▸ WHAT IS EXPECTED
With the first line below as the start and the line containing "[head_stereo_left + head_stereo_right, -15" as the end, copy every line between them exactly, ends included.

▸ RAW DATA
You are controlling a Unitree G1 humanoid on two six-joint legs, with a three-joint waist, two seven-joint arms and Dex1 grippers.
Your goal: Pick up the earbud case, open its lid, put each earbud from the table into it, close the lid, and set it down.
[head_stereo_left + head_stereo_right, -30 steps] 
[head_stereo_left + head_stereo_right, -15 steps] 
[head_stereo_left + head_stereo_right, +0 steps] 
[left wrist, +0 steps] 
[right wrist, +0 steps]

▸ THE COMPLETED TASK
You are controlling a Unitree G1 humanoid on two six-joint legs, with a three-joint waist, two seven-joint arms and Dex1 grippers.
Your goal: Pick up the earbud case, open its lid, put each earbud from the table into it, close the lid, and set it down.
[head_stereo_left + head_stereo_right, -30 steps] 
[head_stereo_left + head_stereo_right, -15 steps] 

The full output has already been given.